Finally, the update is:

\[\begin{align} \nabla_{ \theta } \mathcal{J} (\theta) \equiv & \sum_{\textcolor{red}{s_{0}} \in \mathcal{S}} p ( \textcolor{red}{s_{0}} ) \nabla_{ \theta } V^{ \pi_{\theta} } (\textcolor{red}{s_{0}}) \\ = & \sum_{\textcolor{red}{s_{0}} \in \mathcal{S}} p ( \textcolor{red}{s_{0}} ) \sum_{\textcolor{blue}{s} \in \mathcal{S}} \sum_{\textcolor{orange}{k} = 0}^{\infty} \Pr (\textcolor{red}{s_{0}} \rightarrow \textcolor{blue}{s} \vert \textcolor{orange}{k}, \pi_{\theta}) \sum_{a \in \mathcal{A}} Q^{\pi_{\theta}} (\textcolor{blue}{s}, a) \nabla_{ \theta } \pi_{\theta} (a \vert \textcolor{blue}{s}) \\ = & \sum_{\textcolor{blue}{s} \in \mathcal{S}} \left( \sum_{\textcolor{red}{s_{0}} \in \mathcal{S}} \sum_{\textcolor{orange}{k} = 0}^{\infty} p ( \textcolor{red}{s_{0}} ) \Pr (\textcolor{red}{s_{0}} \rightarrow \textcolor{blue}{s} \vert \textcolor{orange}{k}, \pi_{\theta}) \right) \sum_{a \in \mathcal{A}} Q^{\pi_{\theta}} (\textcolor{blue}{s}, a) \nabla_{ \theta } \pi_{\theta} (a \vert \textcolor{blue}{s}) \\ = & \sum_{\textcolor{blue}{s} \in \mathcal{S}} d^{\pi_{\theta}} ( \textcolor{blue}{s} ) \sum_{a \in \mathcal{A}} Q^{\pi_{\theta}} (\textcolor{blue}{s}, a) \nabla_{ \theta} \pi_{\theta} (a \vert \textcolor{blue}{s}) \\ = & \sum_{s \in \mathcal{S}} d^{\pi_{\theta}} ( s ) \sum_{a \in \mathcal{A}} \frac{ \pi_{\theta} (a \vert s) }{\pi_{\theta} (a \vert s)} Q^{\pi_{\theta}} (s, a) \nabla_{ \theta} \pi_{\theta} (a \vert s) \\ = & \sum_{s \in \mathcal{S}} d^{\pi_{\theta}} ( s ) \sum_{a \in \mathcal{A}} \pi_{\theta} (a \vert s) Q^{\pi_{\theta}} (s, a) \frac{ \nabla_{ \theta} \pi_{\theta} (a \vert s) }{\pi_{\theta} (a \vert s)} \\ = & \sum_{s \in \mathcal{S}} d^{\pi_{\theta}} ( s ) \sum_{a \in \mathcal{A}} \pi_{\theta} (a \vert s) Q^{\pi_{\theta}} (s, a) \nabla_{ \theta} \ln \pi_{\theta} (a \vert s) = \mathbb{E}_{ s \sim d^{\pi_{\theta}}, a \sim \pi_{\theta} } \left[ Q^{\pi_{\theta}} (s, a) \nabla_{ \theta} \ln \pi_{\theta} (a \vert s) \right] \end{align}\]
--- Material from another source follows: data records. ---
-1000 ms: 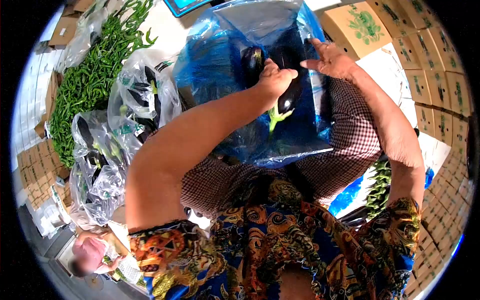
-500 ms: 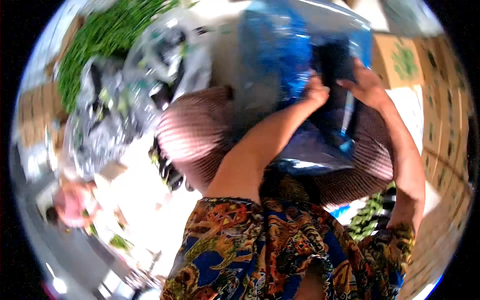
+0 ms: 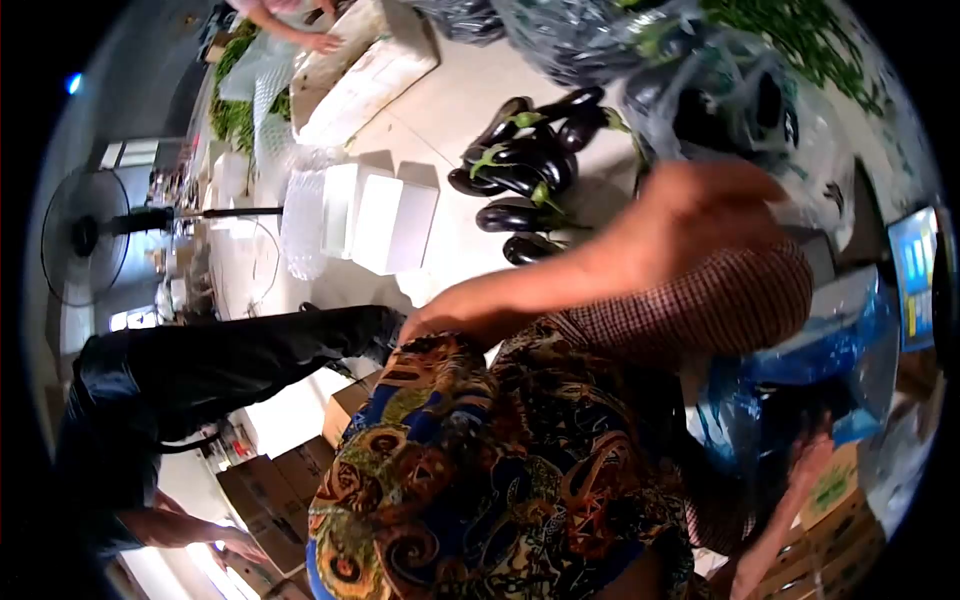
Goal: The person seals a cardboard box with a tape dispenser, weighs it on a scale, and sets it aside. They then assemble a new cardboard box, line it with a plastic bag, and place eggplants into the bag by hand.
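Observation:
My left hand (image 3: 705,205), smeared by motion, is over my left knee, beside a clear plastic bag (image 3: 735,100) with eggplants in it. Its fingers cannot be made out. Between it and the white boxes lies a pile of glossy dark eggplants (image 3: 525,165) with green caps on the pale floor. Down at the right, my right hand (image 3: 812,455) grips the near side of a blue plastic bag (image 3: 860,370) resting by my lap. Something dark shows inside that bag's opening.
White boxes (image 3: 390,225) and a foam crate (image 3: 375,75) stand left of the eggplants; another person's hand (image 3: 322,42) touches the crate. A second person in dark trousers (image 3: 230,370) reaches to cardboard boxes (image 3: 270,500). A lit screen (image 3: 915,275) is at right, a fan (image 3: 88,237) far left.
The view has swung to the left, bringing the eggplant pile and other people into sight. My left hand has left the blue bag and moved toward the eggplants; my right hand stays at the bag.

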`<state>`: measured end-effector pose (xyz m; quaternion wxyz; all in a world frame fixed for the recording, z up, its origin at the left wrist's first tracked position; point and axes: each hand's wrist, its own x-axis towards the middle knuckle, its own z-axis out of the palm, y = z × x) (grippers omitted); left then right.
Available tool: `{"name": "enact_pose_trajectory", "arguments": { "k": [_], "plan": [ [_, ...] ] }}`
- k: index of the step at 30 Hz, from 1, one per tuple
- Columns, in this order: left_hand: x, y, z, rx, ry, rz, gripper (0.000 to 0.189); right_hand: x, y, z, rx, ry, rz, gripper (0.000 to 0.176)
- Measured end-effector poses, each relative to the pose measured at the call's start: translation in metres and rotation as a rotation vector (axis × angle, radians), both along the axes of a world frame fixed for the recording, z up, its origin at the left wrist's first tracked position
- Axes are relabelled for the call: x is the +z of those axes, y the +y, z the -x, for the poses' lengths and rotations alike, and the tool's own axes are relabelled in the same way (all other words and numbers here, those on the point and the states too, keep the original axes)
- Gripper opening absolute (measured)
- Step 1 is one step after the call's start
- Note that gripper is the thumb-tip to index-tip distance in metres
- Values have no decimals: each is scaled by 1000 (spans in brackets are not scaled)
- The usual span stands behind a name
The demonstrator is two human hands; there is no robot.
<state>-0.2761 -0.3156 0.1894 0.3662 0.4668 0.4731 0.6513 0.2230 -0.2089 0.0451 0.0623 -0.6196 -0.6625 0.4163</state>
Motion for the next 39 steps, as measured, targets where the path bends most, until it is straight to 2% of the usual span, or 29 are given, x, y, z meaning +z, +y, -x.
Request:
{"name": "enact_pose_trajectory", "arguments": {
  "k": [1, 2, 3, 4, 6, 8, 9, 10, 11, 12, 13, 18, 19, 21, 23, 25, 28, 29, 31, 32, 36, 39],
  "plan": [
    [-19, -7, 30, 97, 4, 68, 14, -6, -2, 0, -81, 205, 180, 53],
    [-52, -17, 69, 150, 242, 239, 17, -11, -5, 0, -186, 387, 363, 57],
    [-84, -30, 96, 203, 241, 336, 27, -21, -1, -5, -128, 319, 427, 63],
    [-115, -45, 121, 280, 349, 530, 41, -25, 2, -2, -41, 278, 445, 64],
    [-179, -75, 168, 350, 905, 519, 59, -29, 7, -1, 159, 224, 426, 63],
    [-218, -96, 203, 286, 1100, 708, 78, -44, 4, -23, 439, 57, 122, 57],
    [-235, -99, 219, 224, 1095, 899, 83, -46, 1, -38, 646, -135, -85, 54],
    [-218, -96, 218, 219, 1100, 1123, 87, -49, -1, -51, 820, -333, -321, 52],
    [-228, -100, 230, 172, 1100, 1161, 93, -47, -1, -47, 1030, -567, -482, 52],
    [-246, -107, 241, 150, 1150, 1158, 96, -49, -8, -48, 437, -118, 44, 52],
    [-253, -106, 247, 65, 1115, 1278, 97, -48, -13, -30, 266, -54, 177, 52],
    [-291, -110, 258, 106, 1462, 1260, 72, -26, -29, 17, 298, -143, 222, 52],
    [-287, -107, 256, 66, 1432, 1291, 68, -23, -31, 20, 308, -156, 223, 52],
    [-293, -113, 263, 189, 1251, 1185, 69, -18, -34, 25, 318, -174, 223, 53],
    [-293, -114, 267, 104, 1124, 1267, 77, -11, -35, 27, 337, -193, 222, 53],
    [-281, -118, 267, 87, 915, 1218, 69, -7, -35, 31, 354, -214, 220, 53],
    [-300, -151, 284, 321, -5, 982, 72, -5, -32, 41, 391, -240, 219, 54],
    [-232, -137, 243, 552, -235, 957, 60, -3, -31, 45, 406, -247, 218, 54],
    [-208, -141, 242, 331, -654, 738, 47, 1, -29, 52, 433, -261, 210, 55],
    [-207, -144, 243, 244, -673, 669, 42, 4, -29, 57, 450, -270, 206, 55],
    [-189, -130, 229, 79, -984, 513, 54, 17, -26, 80, 518, -298, 167, 57],
    [-176, -113, 219, -125, -1177, 407, 55, 43, -34, 113, 534, -303, 47, 54]
  ]
}}
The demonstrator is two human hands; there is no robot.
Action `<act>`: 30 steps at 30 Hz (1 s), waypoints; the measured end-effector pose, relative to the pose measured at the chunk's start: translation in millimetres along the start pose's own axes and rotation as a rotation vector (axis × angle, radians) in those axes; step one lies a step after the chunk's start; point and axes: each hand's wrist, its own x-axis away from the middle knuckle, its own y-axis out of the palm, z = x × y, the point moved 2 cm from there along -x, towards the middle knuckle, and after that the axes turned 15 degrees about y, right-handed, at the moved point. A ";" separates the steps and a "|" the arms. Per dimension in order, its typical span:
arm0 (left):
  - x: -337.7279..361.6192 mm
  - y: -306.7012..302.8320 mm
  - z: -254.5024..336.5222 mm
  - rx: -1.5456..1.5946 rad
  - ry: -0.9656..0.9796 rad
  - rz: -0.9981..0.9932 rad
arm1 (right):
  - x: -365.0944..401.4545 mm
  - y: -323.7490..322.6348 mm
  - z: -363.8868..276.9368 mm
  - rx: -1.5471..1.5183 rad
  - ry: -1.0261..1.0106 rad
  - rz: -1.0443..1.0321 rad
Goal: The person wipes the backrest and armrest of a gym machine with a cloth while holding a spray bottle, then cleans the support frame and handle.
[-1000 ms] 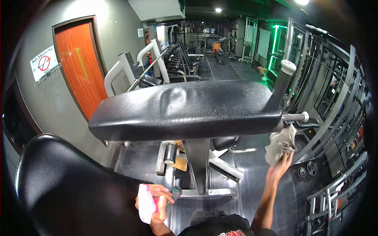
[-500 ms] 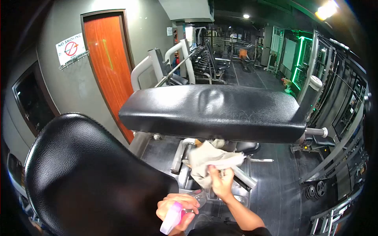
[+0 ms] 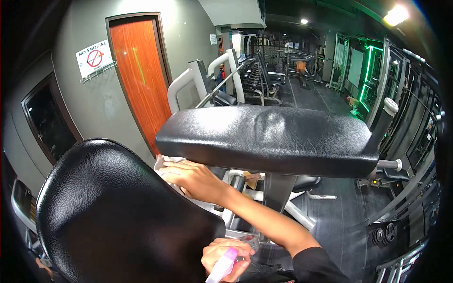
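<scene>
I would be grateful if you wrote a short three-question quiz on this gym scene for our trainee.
1. Multiple choice: what lies under the fingers of the right hand?
A) a rope
B) a pale cloth
C) a weight plate

2. True or false: the no-smoking sign is on the wall to the left of the orange-brown door, as the picture shows it.

3. Fill in the colour: the left hand holds a clear bottle with a ____ top.

Key: 1. B; 2. True; 3. pink
</scene>
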 end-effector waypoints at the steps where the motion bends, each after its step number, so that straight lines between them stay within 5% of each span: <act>1: -1.0 -0.3 -1.1 -0.045 -0.014 -0.028 | 5.6 -2.1 0.3 -0.012 0.022 -0.057; 6: -0.4 -1.0 -2.1 -0.069 -0.017 -0.056 | 63.1 -10.8 1.2 -0.123 0.195 -0.158; 9: 0.4 0.6 -3.4 -0.022 -0.046 -0.009 | 85.5 -12.4 12.3 -0.299 0.468 -0.237; 13: 3.8 -2.7 -6.0 -0.021 -0.023 -0.014 | 55.1 -29.2 -6.3 -0.336 0.332 0.070; 16: 3.3 -3.8 -4.1 -0.044 -0.061 -0.016 | 11.7 -29.3 -24.9 0.054 -0.005 0.255; 19: 2.5 -5.6 -4.8 -0.059 -0.054 -0.033 | -4.3 8.0 -9.7 0.125 0.090 0.074; 24: 7.1 -7.5 -6.8 -0.017 -0.026 0.006 | 28.7 -0.8 -10.0 0.172 0.172 0.074; 26: 4.6 -5.3 -6.4 -0.029 -0.027 0.009 | 46.8 -13.0 -9.5 -0.071 0.566 -0.134; 28: 6.6 -4.7 -5.9 -0.031 -0.041 0.024 | 63.2 -22.3 -4.8 -0.180 0.566 -0.039; 30: 5.1 -3.5 -7.6 -0.026 -0.051 0.038 | 74.1 -34.1 4.4 -0.394 0.804 -0.105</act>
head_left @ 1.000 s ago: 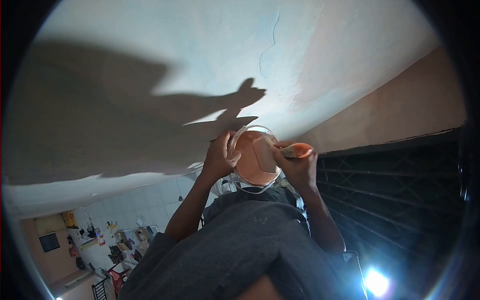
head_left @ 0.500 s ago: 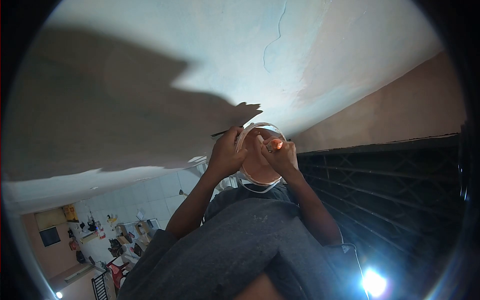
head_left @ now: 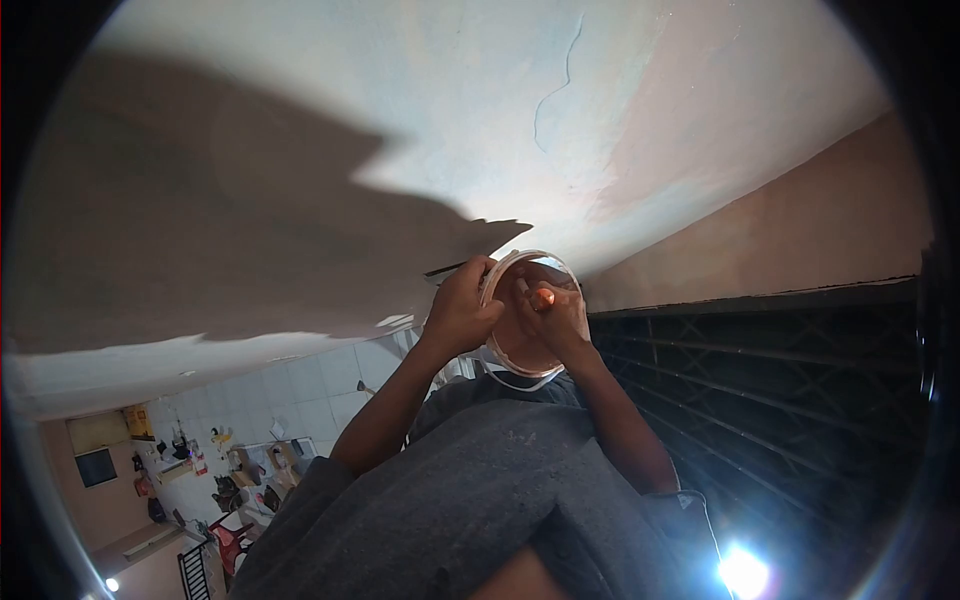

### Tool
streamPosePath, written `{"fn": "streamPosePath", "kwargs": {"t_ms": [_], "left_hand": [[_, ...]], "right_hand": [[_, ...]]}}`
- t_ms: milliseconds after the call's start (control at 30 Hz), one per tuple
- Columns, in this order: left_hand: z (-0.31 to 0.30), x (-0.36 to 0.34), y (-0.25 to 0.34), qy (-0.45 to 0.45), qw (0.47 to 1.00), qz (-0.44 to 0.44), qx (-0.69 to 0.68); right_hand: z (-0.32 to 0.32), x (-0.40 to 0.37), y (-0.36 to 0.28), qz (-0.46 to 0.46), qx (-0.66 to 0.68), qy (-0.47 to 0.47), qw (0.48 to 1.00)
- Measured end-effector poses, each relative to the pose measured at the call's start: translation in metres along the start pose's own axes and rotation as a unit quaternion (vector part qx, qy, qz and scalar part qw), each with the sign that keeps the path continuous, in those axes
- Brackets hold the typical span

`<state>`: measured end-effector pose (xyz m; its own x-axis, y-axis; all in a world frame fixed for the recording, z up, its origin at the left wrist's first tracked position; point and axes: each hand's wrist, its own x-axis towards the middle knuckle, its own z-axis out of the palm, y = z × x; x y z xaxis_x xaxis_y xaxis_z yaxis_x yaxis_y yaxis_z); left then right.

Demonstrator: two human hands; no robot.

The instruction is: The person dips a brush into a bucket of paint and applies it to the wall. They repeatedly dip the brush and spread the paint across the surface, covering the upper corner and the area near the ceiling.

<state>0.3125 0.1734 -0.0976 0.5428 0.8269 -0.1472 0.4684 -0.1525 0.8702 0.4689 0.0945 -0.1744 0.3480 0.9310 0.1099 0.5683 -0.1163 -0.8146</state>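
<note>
A round white-rimmed bucket (head_left: 519,352) with pinkish-brown insides is held up in front of my chest. My left hand (head_left: 464,310) is closed on its left rim, and a dark flat blade (head_left: 445,271) sticks out beside those fingers. Over the bucket's mouth, my right hand (head_left: 560,318) grips a tool with an orange handle end (head_left: 542,299). The tool's far end is hidden inside the bucket. Below the bucket hangs its pale wire handle (head_left: 520,385).
A pale, patchy wall (head_left: 480,110) with a thin crack rises ahead, partly in shadow. At right is a dark metal lattice gate (head_left: 740,390). A bright lamp (head_left: 744,572) shines lower right. Lower left, a tiled floor (head_left: 290,408) holds boxes and a red chair (head_left: 232,540).
The bucket and both hands have shifted slightly right and down in the view. My right hand has moved a little left across the bucket's mouth, with the orange handle end in it.
</note>
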Motion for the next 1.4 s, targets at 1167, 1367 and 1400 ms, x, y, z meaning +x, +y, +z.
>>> {"fn": "streamPosePath", "kwargs": {"t_ms": [1167, 1367, 1400], "left_hand": [[-0.005, 0.02, -0.019, 0.006, 1.0, -0.009, -0.008], [-0.003, 0.017, -0.017, -0.009, 0.995, -0.067, -0.068], [0.0, 0.017, -0.031, -0.008, 0.996, -0.056, -0.068]], "right_hand": [[-0.062, -0.054, 0.034, 0.25, 0.516, 0.168, 0.802], [-0.057, -0.062, 0.037, 0.184, 0.668, 0.162, 0.703], [-0.057, -0.064, 0.045, 0.178, 0.692, 0.159, 0.682]]}}
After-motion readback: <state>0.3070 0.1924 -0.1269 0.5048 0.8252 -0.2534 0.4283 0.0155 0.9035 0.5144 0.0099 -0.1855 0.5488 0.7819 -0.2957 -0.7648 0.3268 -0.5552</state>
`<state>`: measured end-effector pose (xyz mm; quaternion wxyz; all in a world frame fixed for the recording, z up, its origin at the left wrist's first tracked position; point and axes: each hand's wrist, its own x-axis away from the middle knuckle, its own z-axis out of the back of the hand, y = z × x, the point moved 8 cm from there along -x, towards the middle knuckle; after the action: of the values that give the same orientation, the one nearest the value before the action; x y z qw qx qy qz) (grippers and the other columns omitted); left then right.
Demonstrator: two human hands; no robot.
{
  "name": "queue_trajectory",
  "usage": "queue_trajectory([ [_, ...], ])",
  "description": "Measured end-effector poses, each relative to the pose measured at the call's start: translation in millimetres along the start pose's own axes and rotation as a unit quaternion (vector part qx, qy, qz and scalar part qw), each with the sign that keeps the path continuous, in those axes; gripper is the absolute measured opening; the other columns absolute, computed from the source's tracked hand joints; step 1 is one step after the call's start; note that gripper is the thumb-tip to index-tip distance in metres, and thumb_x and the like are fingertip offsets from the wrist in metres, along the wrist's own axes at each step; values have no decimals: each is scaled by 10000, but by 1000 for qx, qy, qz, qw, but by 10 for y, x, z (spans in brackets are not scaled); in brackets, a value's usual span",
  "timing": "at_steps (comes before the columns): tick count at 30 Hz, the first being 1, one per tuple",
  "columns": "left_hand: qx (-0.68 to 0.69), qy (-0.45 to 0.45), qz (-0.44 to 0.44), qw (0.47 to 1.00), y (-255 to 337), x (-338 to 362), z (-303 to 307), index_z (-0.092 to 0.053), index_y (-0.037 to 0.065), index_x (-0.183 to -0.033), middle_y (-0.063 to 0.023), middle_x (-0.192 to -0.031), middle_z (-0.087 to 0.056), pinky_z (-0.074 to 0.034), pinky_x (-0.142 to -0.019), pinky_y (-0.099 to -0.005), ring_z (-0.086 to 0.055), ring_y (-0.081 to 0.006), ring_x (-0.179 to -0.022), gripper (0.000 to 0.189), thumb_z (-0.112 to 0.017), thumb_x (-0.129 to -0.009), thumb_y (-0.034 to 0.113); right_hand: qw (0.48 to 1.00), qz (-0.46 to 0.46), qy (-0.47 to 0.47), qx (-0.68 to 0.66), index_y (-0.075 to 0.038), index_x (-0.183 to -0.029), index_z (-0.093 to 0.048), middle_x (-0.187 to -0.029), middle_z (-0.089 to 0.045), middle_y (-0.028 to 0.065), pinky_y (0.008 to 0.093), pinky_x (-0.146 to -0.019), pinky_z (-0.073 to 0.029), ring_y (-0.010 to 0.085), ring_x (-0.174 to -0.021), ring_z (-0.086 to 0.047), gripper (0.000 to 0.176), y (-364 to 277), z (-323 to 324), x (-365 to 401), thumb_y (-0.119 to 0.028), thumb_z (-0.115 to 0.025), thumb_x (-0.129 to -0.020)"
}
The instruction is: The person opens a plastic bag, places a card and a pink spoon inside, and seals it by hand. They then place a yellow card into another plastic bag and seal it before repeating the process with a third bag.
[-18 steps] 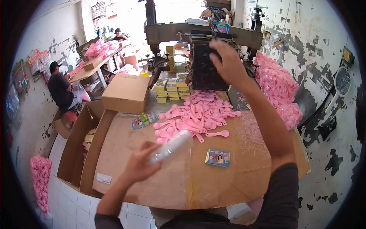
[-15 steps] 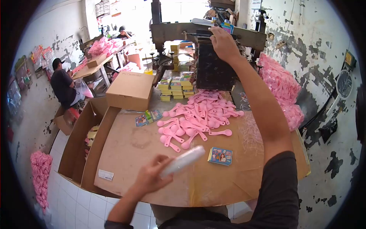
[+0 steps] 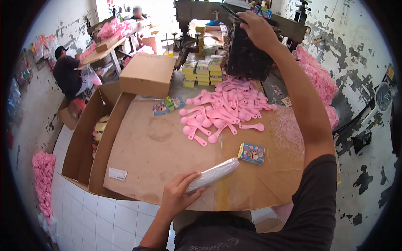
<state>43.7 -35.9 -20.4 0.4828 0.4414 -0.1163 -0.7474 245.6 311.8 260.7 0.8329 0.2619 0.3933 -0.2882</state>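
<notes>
My left hand [image 3: 181,193] is closed round the near end of a long, whitish bundle of clear plastic bags [image 3: 217,172], low over the cardboard-covered tabletop. Its far end points up and right, close to a small stack of colourful printed cards [image 3: 252,153]. My right hand [image 3: 258,31] is stretched far forward above the black metal block of a machine [image 3: 247,58]. Its fingers grip the end of a thin, flat black object [image 3: 232,12], which is tilted; its kind does not show. A heap of pink plastic measuring spoons [image 3: 226,106] spreads between the two hands.
Stacks of cards [image 3: 203,71] stand behind the spoons. A closed cardboard box [image 3: 148,75] and an open carton [image 3: 98,146] line the left side. Pink bagged goods [image 3: 316,79] are piled at right. Another person [image 3: 69,75] sits at the far left.
The thin black object now tilts up in my right hand. My left hand has lowered the plastic bundle toward the tabletop. The view has shifted, too.
</notes>
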Motion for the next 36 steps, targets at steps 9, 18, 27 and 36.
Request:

Another way to view the PG objective is from the log-likelihood. The PG objective without the value function is actually the same as the objective used in the behavioral cloning in imitation learning and more generally the log-likelihood in supervised learning. In the behavioral cloning, there are two factors that determine the policy:

1. The representation of the demonstrations in the dataset
2. The sampling distribution of the demonstrations from the dataset

If the sampling distribution is skewed for the update, the agent will learn the representations of the demonstration data that are more frequently sampled. On the other hand, the PG contains the value function in its objective. This enforces the agent to learn from:

1. The representation of the experiences
2. The sampling distribution of the experiences which is determined by the exploration
3. The value function as the magnitude of the acquired experiences

Thus, what the value function does is that it acts as the magnitude on how important the experience is. This will be discussed in later posts.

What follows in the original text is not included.